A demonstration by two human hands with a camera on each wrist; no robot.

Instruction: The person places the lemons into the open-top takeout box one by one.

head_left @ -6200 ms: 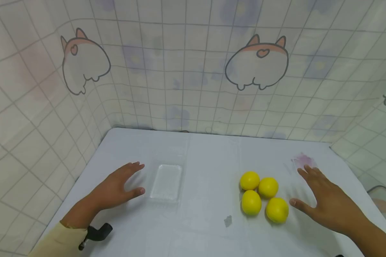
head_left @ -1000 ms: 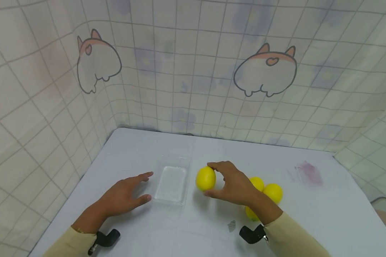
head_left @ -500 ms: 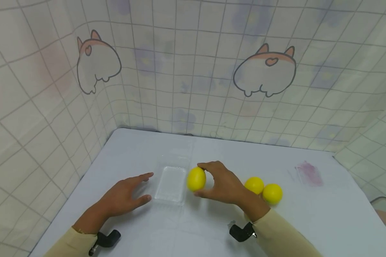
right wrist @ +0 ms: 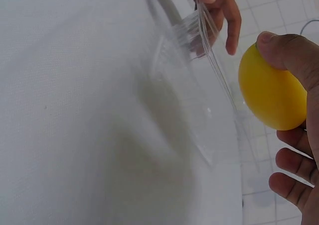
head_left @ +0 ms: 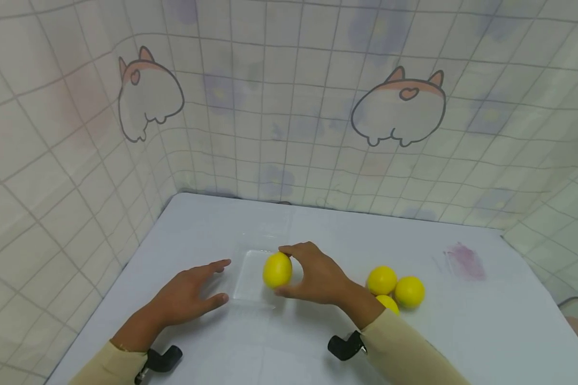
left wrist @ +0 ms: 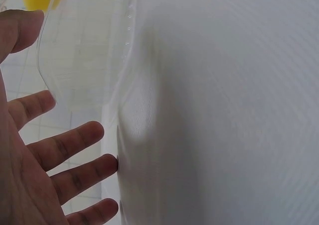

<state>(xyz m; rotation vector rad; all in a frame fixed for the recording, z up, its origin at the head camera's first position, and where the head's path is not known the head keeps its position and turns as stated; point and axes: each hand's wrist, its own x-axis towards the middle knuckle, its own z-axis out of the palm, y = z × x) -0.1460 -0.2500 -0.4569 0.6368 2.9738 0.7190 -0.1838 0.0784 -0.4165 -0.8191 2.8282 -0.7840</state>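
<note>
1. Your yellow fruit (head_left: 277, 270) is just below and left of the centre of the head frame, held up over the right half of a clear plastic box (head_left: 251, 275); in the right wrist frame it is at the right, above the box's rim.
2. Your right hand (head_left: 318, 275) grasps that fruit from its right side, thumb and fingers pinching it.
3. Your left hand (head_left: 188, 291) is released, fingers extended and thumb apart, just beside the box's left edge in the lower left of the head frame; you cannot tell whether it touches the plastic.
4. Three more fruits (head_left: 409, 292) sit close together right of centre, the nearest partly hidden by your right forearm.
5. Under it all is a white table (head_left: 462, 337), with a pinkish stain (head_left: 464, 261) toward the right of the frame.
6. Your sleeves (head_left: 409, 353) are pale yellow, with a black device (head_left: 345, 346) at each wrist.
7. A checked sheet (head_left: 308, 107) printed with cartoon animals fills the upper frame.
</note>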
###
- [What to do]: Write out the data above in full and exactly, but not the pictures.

- [Final answer]:
A demonstration by two human hands with a camera on each wrist; no robot.

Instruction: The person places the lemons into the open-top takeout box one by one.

head_left @ -6200 ms: 
head_left @ -1000 ms: 
head_left @ -500 ms: 
right wrist @ +0 ms: 
head_left @ +0 ms: 
left wrist @ +0 ms: 

<state>(xyz m; rotation vector rad; all in a frame fixed for the recording, z up, its origin at the head camera's first position, and where the head's path is not known the head keeps its position and turns as stated; point and axes: each hand's wrist, its own x-axis towards the middle knuckle, its own z-axis out of the palm, y = z × x) -0.1460 -0.2500 -0.4569 0.6368 2.9738 0.7190 -0.1838 0.0784 -0.4165 -0.8191 2.8282 -0.7840</state>
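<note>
1. Your yellow fruit (head_left: 277, 270) is just below and left of the centre of the head frame, held up over the right half of a clear plastic box (head_left: 251, 275); in the right wrist frame it is at the right, above the box's rim.
2. Your right hand (head_left: 318, 275) grasps that fruit from its right side, thumb and fingers pinching it.
3. Your left hand (head_left: 188, 291) is released, fingers extended and thumb apart, just beside the box's left edge in the lower left of the head frame; you cannot tell whether it touches the plastic.
4. Three more fruits (head_left: 409, 292) sit close together right of centre, the nearest partly hidden by your right forearm.
5. Under it all is a white table (head_left: 462, 337), with a pinkish stain (head_left: 464, 261) toward the right of the frame.
6. Your sleeves (head_left: 409, 353) are pale yellow, with a black device (head_left: 345, 346) at each wrist.
7. A checked sheet (head_left: 308, 107) printed with cartoon animals fills the upper frame.
</note>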

The exercise has been completed in full.